X

Yeni yılda değişim için adımlarınızı cesaretle atın

Bir senenin sonuna gelirken yeniden insanın en büyük gücünün umut olduğunu hatırlıyorum. Gördüğüm ve anladığım 2022 hepimizi yine çok güzel sallamış ama her şeye rağmen 2023 için umutlarımız var! Bence en büyük gücümüz bu, umut! Bunu kaybedince bu yaşam sahnesindeki rolümüz bitmiyor mu? Umut, en büyük gücümüz ama tek başına da kabul edelim, hiçbir şeye yaramıyor! Ne demek mi istiyorum? Umut ediyor, olumlalar yapıyor ama halen gerçekte olana bakacak cesaretiniz yoksa çok üzgünüm hiçbir olumlama, umut işe yaramayacak!

Hayatın bize kastı yok! Ama öğretmek istediğini almamızı istiyor ve alana kadar da bu konuda çok ısrarlı, ancak o zaman yolu değiştirebiliyoruz. Yaşam aslında adım adım kendi karanlık tünelimizin içinden geçmemizi, sözde olumlamalar ile toprağının üstünü güzelleştirmeye çalışmak yerine toprağımızı, kökümüzü tanımamızı istiyor. Çünkü bir kere kendi karanlık tünelimize girdiğimizde, kendi karanlığımızla tanıştığımızda ancak o zaman olumlamalar toprağın köküne işlemeye başlıyor.

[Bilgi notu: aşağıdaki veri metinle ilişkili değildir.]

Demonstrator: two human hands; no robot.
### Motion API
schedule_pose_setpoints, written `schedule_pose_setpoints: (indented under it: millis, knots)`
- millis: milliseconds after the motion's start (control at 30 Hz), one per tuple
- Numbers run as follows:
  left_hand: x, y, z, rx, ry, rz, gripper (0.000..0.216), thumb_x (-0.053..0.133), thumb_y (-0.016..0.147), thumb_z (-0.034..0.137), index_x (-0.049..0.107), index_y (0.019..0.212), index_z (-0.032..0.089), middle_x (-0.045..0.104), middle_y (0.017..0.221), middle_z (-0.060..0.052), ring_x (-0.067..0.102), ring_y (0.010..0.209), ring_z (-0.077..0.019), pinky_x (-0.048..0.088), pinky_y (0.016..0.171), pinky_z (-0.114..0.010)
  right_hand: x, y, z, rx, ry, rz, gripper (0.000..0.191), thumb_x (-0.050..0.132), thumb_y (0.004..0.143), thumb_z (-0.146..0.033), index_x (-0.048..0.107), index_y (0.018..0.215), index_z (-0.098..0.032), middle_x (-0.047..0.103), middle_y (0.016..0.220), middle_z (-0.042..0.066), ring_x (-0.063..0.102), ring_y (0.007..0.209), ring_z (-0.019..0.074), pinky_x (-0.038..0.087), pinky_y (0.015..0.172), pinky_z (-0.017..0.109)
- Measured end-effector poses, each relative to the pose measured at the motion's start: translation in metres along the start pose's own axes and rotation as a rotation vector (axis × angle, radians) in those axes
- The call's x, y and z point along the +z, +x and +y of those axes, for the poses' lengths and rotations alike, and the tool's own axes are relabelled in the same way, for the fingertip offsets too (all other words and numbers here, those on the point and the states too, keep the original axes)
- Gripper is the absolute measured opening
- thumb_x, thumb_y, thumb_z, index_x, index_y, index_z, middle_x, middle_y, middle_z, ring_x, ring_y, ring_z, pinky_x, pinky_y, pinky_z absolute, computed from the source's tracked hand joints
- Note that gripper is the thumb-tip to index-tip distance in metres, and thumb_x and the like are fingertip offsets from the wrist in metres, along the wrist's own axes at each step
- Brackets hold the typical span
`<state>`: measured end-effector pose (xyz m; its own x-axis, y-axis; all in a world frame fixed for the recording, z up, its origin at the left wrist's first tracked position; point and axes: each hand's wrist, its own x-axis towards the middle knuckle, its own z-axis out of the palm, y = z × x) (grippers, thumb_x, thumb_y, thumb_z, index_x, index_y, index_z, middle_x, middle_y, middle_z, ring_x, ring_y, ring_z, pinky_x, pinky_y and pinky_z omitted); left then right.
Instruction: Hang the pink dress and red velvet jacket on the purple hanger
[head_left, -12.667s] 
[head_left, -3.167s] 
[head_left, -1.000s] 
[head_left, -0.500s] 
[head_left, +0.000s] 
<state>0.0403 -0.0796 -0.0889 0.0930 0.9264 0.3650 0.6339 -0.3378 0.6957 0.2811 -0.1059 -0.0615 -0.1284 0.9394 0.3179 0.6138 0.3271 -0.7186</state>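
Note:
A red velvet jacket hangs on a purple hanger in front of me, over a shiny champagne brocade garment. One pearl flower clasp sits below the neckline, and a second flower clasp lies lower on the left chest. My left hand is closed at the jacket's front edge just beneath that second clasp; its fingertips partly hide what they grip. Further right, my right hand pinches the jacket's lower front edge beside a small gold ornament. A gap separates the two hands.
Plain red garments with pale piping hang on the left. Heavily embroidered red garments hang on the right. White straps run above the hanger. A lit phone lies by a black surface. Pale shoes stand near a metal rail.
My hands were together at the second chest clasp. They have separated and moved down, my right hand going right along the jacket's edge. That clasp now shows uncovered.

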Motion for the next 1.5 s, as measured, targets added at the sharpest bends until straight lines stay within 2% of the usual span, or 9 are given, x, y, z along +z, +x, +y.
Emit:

Tanımadığınızı, bilmediğinizi değiştiremezsiniz

2022 Özde’nin bildiğini sandığım odalarına yeniden soktu ve  aslında burayı hiç bilmediğimi öğretti. Odanın içine girdiğimde hiçbir şey düşündüğüm gibi değildi, kabul etmem lazım ki, gördüğüm hiçbir şey hoşuma gitmedi. İnsanın en büyük kabulü, kendi karanlığını idrak etmek üzerine değil mi? Hoşuna gitmeyen şeylere başınızı çevirip, yokmuş gibi davranamazsınız! Cesaretle başınızı çevirdiğinizde orada bir şeylerin değişimi için ilk adım atılıyor! Dolayısıyla 2022’in sonuna gelirken en kalpten önerilerim:

  • Arkanıza bakın, kendinizi eleştirmek, yetersizliğinizi kendi gözünüze sokmak için değil, o kişiyi sarıp sarmalamak için: Her gün Instagram ve Facebook bana paylaşımlarımla ilgili hatırlatma yapıyor ve biliyor musunuz arkama bakmayı çok seviyorum. İnanın bana her arkama döndüğümde gördüklerim hoşuma gitmiyor, yaptıklarım, seçtiğİm yollar, attığım adımlarla ilgili Özde’yi öyle deli eleştirebilirim ki, anlatamam, ama bulunduğum yerden arkaya baktığımda benden akan tek şey sevgi oluyor.
  • Arkanıza dönüp baktığınızda o kişiyi yaptıklarıyla, yapamadıklarıyla  anlamak için bakın, sonra da kabul edin! Anlayış, sevginin belirmesi için ilk eylem: Geriye her döndüğümde Özde’nin yönelimleriyle çizdiği yolları daha net idrak ediyorum. Ve biliyorum ki, o kızın seçimleri, yapamadıkları, yaptıkları sayesinde buradayım!
  • Umut edin, hayal kurun: Umut etmekten asla vazgeçmeyin! Ama hayalleriniz yeryüzüne köklenirken, yaprakları gökyüzüne açılsın!
  • Yaratım panosu yapın: Son iki senedir yapıyorum. Renkli canlı bir karton alıp, yeni sene de gerçeklemesini istediğim ne varsa Pinterest’ten olası görsellerini seçip, kartona yapıştırıyorum, yanına da açıklama yazarken her şey olmuş, şu anda gerçekleşmiş gibi yazıyor ve odamın en görünen yerine asıyorum.
  • Elinizden geleni yapın ve ardından da güvenin: Kartonda gerçekleşmesini istediğiniz ne varsa yapabileceğiniz şeyler ise elinizden geleni yapın, sonra da unutun ve bırakın.
  • Bu filmin kahramanının kim olduğunu asla unutmayın: Bu filmin kahramanının kendiniz olduğunu asla unutmayın ve olursa olsun, bunu sizden alınmasına izin vermeyin!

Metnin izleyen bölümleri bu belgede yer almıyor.